◆ PROBLEM TO SOLVE ◆
Restate exactly the lines below, from the one containing "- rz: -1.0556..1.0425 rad" through the final line, and leave out the pictures.

• • • • •

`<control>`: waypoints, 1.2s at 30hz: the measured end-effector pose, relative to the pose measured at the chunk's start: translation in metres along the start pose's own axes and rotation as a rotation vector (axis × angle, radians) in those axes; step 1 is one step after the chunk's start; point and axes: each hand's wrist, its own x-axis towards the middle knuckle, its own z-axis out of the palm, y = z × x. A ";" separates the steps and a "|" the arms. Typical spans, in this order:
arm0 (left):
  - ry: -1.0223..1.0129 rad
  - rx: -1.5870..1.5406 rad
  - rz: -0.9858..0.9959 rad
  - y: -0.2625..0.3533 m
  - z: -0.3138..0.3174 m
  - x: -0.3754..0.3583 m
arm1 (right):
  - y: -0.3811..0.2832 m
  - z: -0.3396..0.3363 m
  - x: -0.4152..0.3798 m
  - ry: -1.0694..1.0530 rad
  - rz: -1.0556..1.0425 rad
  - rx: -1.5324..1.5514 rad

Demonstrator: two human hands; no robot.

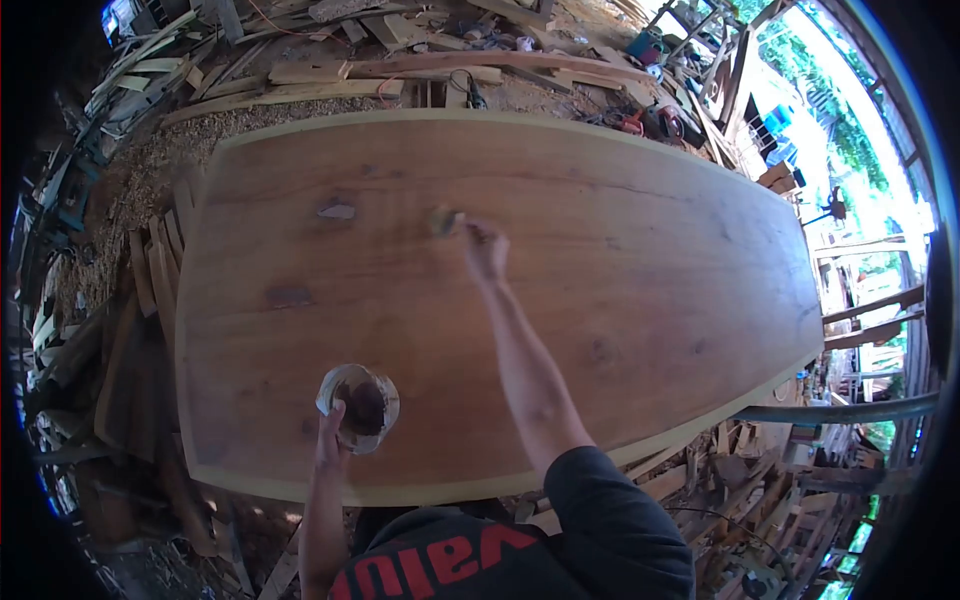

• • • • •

◆ RESULT OF THE EXERCISE ◆
  - rz: -1.0556..1.0425 rad
  - rx: -1.5324..1.5514 rad

Demonstrator: two human hands; no robot.

This completes the requested output.